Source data
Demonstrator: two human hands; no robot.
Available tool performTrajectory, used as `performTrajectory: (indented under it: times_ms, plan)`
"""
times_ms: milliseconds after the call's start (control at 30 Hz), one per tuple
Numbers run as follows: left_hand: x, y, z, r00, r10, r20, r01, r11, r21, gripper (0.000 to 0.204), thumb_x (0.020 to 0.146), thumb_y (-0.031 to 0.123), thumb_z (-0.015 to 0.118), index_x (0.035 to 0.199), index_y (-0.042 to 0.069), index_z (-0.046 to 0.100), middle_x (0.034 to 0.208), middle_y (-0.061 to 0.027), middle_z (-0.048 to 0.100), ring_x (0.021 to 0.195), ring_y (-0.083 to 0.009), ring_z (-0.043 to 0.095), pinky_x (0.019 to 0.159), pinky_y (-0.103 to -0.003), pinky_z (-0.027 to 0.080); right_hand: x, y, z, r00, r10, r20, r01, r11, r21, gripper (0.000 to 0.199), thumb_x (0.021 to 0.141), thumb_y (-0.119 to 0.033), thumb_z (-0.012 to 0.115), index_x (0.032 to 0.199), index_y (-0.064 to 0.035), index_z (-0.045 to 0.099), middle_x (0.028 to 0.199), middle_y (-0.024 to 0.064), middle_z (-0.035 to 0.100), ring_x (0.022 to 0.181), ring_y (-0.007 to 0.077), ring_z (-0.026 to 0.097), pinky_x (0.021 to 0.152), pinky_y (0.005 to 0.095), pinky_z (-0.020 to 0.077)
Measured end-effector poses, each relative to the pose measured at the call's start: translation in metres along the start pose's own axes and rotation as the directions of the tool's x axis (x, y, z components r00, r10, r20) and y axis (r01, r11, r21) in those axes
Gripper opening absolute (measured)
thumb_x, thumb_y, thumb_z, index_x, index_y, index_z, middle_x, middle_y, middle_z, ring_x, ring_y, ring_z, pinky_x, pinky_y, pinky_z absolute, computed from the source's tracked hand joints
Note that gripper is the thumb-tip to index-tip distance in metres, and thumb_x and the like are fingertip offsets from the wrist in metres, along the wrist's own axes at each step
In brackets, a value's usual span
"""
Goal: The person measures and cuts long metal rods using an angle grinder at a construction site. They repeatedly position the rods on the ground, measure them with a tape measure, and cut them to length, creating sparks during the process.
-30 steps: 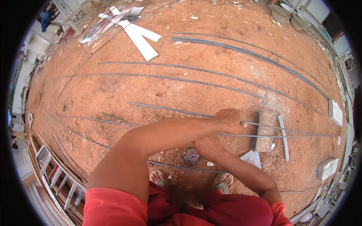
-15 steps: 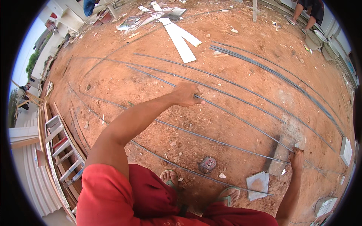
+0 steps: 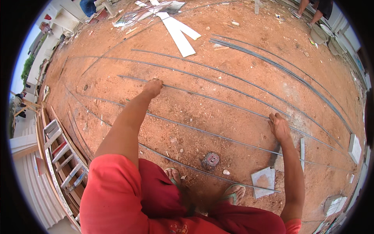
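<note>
Several long thin steel rods lie across red dirt ground. My left hand reaches out to the left and is closed around one rod near its left stretch. My right hand is lower right, fingers curled down onto the right part of a rod; it looks like the same rod, but I cannot be sure. My feet in sandals stand near the bottom, behind another rod.
White boards lie at the far top. A small round metal cover sits by my feet, a grey flat tile to its right. A ladder lies at the left edge. Another person's legs stand top right.
My hands, close together on a rod a second ago, have spread apart: the left slid out to the left along the rod, the right moved to the right. The view has tilted.
</note>
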State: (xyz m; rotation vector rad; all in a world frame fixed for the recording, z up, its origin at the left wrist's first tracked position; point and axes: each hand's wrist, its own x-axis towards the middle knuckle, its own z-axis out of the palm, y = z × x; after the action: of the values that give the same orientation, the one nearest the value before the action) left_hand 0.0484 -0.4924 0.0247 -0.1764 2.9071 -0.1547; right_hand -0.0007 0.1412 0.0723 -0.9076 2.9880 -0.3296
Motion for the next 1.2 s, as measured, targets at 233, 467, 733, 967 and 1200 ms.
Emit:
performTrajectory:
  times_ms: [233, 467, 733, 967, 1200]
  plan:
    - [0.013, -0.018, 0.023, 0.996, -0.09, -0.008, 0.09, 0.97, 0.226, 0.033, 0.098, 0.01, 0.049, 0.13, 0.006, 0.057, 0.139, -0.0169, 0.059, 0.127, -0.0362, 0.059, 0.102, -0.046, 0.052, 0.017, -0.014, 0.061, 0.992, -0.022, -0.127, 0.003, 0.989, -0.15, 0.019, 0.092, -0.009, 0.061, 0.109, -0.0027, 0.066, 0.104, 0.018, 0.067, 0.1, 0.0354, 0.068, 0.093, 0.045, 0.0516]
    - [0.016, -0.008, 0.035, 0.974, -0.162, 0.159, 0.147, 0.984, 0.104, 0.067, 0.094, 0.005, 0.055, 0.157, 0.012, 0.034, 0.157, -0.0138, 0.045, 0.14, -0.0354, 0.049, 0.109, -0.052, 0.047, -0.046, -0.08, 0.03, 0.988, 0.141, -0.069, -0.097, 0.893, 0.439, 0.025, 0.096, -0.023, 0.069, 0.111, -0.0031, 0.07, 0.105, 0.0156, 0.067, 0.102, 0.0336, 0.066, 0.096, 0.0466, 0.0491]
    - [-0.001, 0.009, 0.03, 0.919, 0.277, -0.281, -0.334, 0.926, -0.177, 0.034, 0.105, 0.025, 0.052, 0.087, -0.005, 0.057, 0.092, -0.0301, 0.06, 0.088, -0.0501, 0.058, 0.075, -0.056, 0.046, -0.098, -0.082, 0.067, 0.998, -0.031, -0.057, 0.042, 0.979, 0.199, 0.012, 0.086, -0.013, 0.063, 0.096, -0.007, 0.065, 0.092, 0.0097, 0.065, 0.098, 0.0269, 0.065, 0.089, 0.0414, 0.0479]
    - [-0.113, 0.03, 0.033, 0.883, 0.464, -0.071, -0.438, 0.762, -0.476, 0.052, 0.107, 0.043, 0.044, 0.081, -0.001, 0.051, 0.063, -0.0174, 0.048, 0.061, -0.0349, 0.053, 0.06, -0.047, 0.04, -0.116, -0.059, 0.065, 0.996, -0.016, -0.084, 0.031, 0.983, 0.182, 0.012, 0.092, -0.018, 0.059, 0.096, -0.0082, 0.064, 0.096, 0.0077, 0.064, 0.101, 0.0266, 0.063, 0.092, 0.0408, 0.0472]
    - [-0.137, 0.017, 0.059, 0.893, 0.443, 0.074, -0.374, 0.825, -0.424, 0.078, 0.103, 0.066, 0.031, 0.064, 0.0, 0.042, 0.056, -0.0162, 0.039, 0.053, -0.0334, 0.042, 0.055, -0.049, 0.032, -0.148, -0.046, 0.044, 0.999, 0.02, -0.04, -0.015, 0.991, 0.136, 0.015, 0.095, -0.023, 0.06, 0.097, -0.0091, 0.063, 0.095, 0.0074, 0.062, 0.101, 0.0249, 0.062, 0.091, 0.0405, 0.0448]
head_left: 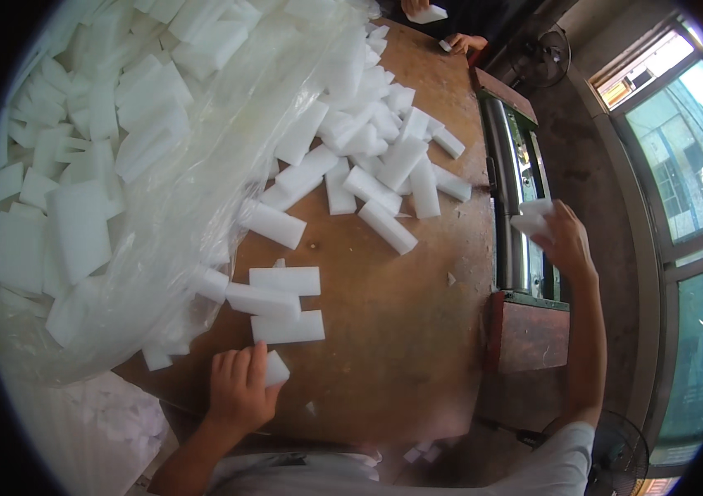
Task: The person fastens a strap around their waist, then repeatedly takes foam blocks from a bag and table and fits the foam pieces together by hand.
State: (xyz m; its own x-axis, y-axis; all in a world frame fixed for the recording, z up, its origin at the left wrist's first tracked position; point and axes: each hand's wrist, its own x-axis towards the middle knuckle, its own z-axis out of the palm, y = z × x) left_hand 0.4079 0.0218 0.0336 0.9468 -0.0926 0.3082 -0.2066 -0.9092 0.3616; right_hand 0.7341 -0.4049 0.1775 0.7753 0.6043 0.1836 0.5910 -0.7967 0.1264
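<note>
My left hand [238,382] is closed around a white foam block [277,369] near the table's front edge. Three more blocks lie just beyond it, the nearest being a flat white block [293,327]. Out to the right, my right hand [566,240] grips a white foam piece [535,217] over the metal roller [510,207] of a machine at the table's right edge. The piece looks as if it has two parts, though I cannot tell whether it is one or two. My fingers partly hide it.
A heap of loose white blocks [376,157] covers the far part of the wooden table [384,322]. On the left bulges a large clear plastic bag [202,190] of blocks. Another person's hand [469,42] works at the far end. Fans [540,58] and windows [682,149] stand at right.
</note>
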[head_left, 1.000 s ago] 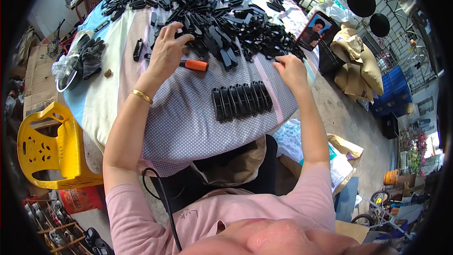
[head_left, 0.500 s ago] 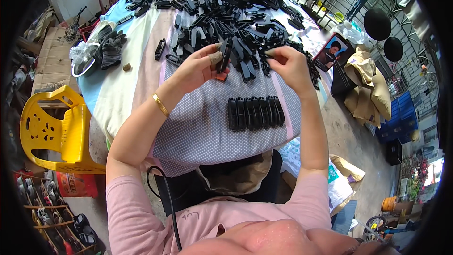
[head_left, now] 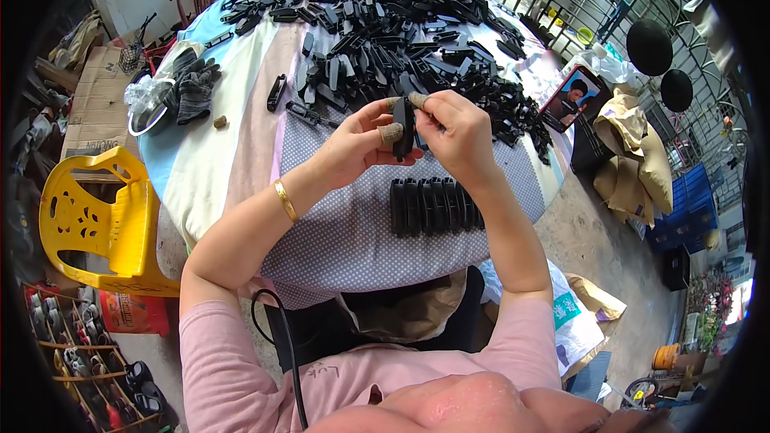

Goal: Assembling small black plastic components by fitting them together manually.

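Observation:
Over the front half of the table, my left hand is closed round a long black plastic piece, held roughly upright. Tan tape wraps some of my fingertips. My right hand is pinched at the upper end of the same piece. Whether a smaller part sits between the right fingertips is hidden. Just below the hands stands a neat row of similar black pieces, side by side; my right forearm covers its right end. Beyond the hands spreads a large heap of black plastic parts.
The round table has a patterned cloth. Two loose black parts lie left of the heap, one of them apart. Dark gloves and a white bowl sit at the left, a propped phone at the right. A yellow chair stands left.
My right hand has come from the heap's edge toward the left and meets the piece in my left hand. The left hand has moved slightly right and nearer to me.

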`<action>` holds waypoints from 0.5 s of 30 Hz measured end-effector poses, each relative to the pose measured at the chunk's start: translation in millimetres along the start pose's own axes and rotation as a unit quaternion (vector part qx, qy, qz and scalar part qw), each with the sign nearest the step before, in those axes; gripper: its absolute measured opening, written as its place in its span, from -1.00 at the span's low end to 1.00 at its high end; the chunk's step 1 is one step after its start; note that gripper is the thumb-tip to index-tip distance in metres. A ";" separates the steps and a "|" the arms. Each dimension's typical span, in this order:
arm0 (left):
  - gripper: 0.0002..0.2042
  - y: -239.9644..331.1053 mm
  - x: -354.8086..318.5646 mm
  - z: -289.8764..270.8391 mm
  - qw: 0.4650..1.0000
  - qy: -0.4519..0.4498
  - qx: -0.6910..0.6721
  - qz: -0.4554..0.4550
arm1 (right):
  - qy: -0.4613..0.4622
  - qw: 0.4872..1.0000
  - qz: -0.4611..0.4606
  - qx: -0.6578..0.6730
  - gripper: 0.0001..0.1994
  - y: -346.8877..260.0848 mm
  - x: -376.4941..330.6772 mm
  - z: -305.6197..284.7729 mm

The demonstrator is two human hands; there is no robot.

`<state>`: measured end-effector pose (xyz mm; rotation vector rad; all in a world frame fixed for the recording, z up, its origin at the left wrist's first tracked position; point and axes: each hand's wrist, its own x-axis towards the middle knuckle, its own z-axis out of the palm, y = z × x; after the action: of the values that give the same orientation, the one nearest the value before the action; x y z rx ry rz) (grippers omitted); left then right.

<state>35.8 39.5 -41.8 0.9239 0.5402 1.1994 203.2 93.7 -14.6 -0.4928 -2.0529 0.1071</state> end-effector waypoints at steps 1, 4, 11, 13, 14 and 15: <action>-0.58 -1.1 0.4 0.5 1.000 0.001 -0.001 0.000 | -0.005 1.000 -0.008 -0.029 -0.92 -1.2 -0.6 -1.2; -0.58 -3.6 1.3 1.6 0.999 0.010 0.039 0.011 | -0.004 0.998 -0.019 -0.062 -0.94 -3.9 -2.5 -3.0; -0.57 -4.8 -0.7 3.3 0.998 0.031 0.043 0.041 | -0.056 0.997 -0.030 -0.046 -0.89 -11.3 1.5 -6.7; -0.60 -4.6 -2.5 4.1 0.997 0.042 0.037 0.060 | -0.083 0.996 -0.027 -0.028 -0.86 -13.7 1.1 -7.6; -0.60 -4.5 -3.9 4.7 0.996 0.055 0.042 0.055 | -0.109 0.994 -0.023 -0.011 -0.84 -14.7 0.7 -8.0; -0.60 -4.3 -5.2 5.5 0.995 0.068 0.046 0.050 | -0.109 0.994 -0.023 -0.010 -0.84 -15.3 0.5 -8.4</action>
<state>40.8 32.5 -43.0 0.9607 0.6703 1.3434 205.5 78.9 -5.6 -0.4627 -2.2796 0.1163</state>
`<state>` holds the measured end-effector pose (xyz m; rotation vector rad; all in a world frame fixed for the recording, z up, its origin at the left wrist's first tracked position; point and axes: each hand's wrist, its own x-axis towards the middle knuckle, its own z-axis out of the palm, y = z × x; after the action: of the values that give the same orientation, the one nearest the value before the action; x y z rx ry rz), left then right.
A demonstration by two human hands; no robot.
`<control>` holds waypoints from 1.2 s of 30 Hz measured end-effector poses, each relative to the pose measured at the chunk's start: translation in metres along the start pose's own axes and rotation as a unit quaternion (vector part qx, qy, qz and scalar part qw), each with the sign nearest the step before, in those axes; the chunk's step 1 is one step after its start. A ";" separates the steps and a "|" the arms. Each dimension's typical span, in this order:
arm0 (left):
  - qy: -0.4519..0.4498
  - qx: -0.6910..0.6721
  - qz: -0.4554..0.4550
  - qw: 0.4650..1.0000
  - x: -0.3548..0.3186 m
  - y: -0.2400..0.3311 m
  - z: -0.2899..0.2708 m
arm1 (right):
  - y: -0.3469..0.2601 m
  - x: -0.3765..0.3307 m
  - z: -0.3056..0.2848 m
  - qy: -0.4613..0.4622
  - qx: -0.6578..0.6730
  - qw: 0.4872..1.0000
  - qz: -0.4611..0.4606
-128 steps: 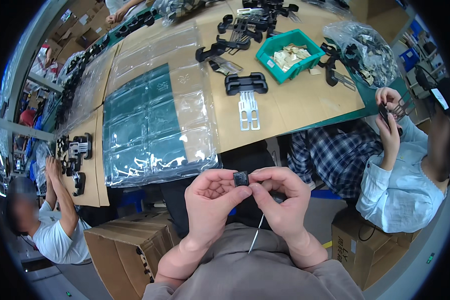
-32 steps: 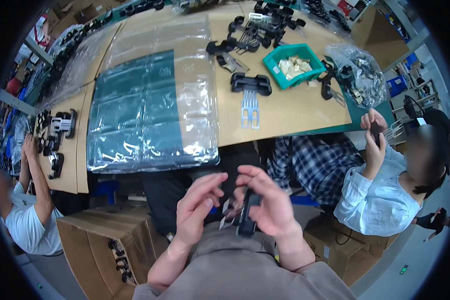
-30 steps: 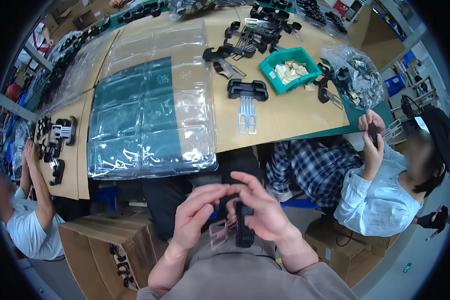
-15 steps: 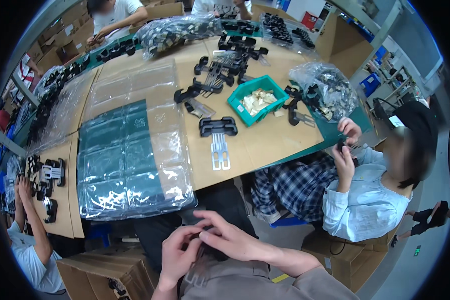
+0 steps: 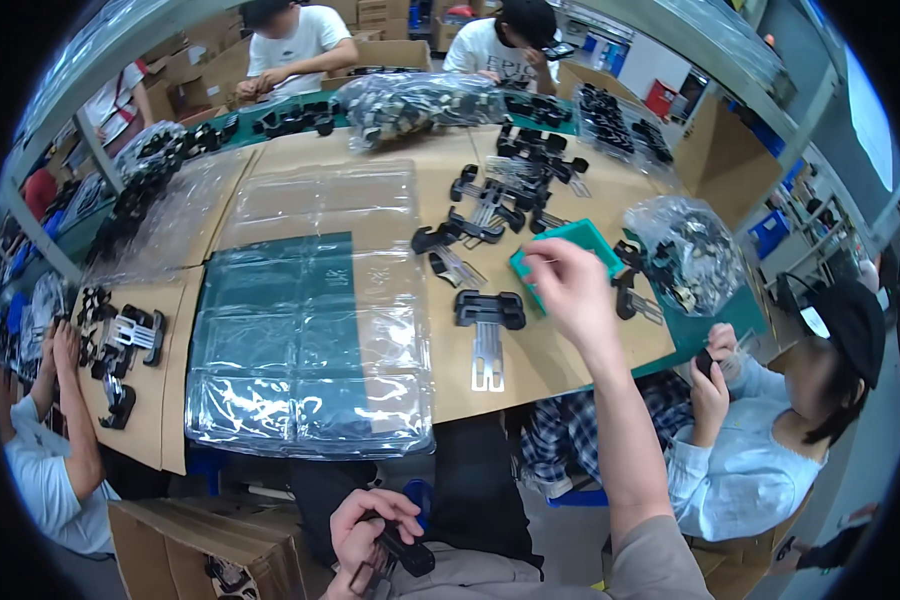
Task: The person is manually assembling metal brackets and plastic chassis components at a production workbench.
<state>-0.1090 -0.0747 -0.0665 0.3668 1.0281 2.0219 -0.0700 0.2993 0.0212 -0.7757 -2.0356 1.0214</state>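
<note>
Low in front of my body, my left hand (image 5: pixel 362 525) is closed around a black plastic clip part (image 5: pixel 410 552) with a slotted metal plate (image 5: pixel 375 575). My right hand (image 5: pixel 573 290) reaches out over the teal plastic bin (image 5: pixel 592 236), its fingers curled together at the bin's near left side. Whatever lies between those fingertips is too small to make out, and the hand hides most of the bin's inside. Just left of my right hand, a black bracket with a forked metal plate (image 5: pixel 488 345) lies on the cardboard-covered table.
Clear plastic packaging (image 5: pixel 310 330) covers the table's left middle. More black brackets (image 5: pixel 485 210) are heaped behind the bin, and a bag of small parts (image 5: pixel 685 255) stands right. A co-worker (image 5: pixel 750 440) sits at the right; others work left and across. Below left is an open carton (image 5: pixel 200 545).
My right hand has left my left hand and stretched forward to the bin. My left hand keeps the clip part near my lap. The view has shifted, so the table sits farther right and lower.
</note>
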 end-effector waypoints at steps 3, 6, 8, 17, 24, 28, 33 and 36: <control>0.000 -0.003 -0.019 1.000 0.003 0.003 -0.005 | -0.005 0.021 0.046 -0.111 -0.138 0.982 -0.068; -0.035 0.036 -0.018 0.999 0.001 0.000 -0.012 | -0.001 0.038 0.089 -0.174 -0.315 0.901 -0.241; -0.025 0.024 -0.040 0.999 -0.004 -0.001 -0.015 | 0.013 0.043 0.114 -0.108 -0.441 0.837 -0.305; 0.017 0.039 -0.030 0.999 -0.004 -0.039 -0.019 | 0.044 0.041 0.106 -0.100 -0.462 0.826 -0.307; -0.048 -0.066 -0.089 0.993 0.000 -0.033 -0.035 | 0.038 0.046 0.064 0.075 -0.257 0.949 -0.166; -0.079 -0.113 -0.112 0.984 0.008 0.009 -0.020 | 0.002 -0.028 0.063 -0.008 -0.034 0.978 -0.205; 0.059 0.040 -0.044 0.996 0.013 0.043 0.020 | -0.071 -0.161 0.075 -0.183 0.052 0.914 -0.358; 0.043 0.255 0.084 0.962 0.021 0.026 0.010 | -0.145 -0.201 0.067 -0.134 0.111 0.983 0.053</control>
<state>-0.1301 -0.0615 -0.0423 0.6572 1.6238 1.9087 -0.0387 0.0459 0.0484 -0.6626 -2.0694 1.4535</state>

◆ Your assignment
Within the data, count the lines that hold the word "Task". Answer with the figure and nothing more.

◆ Written response
2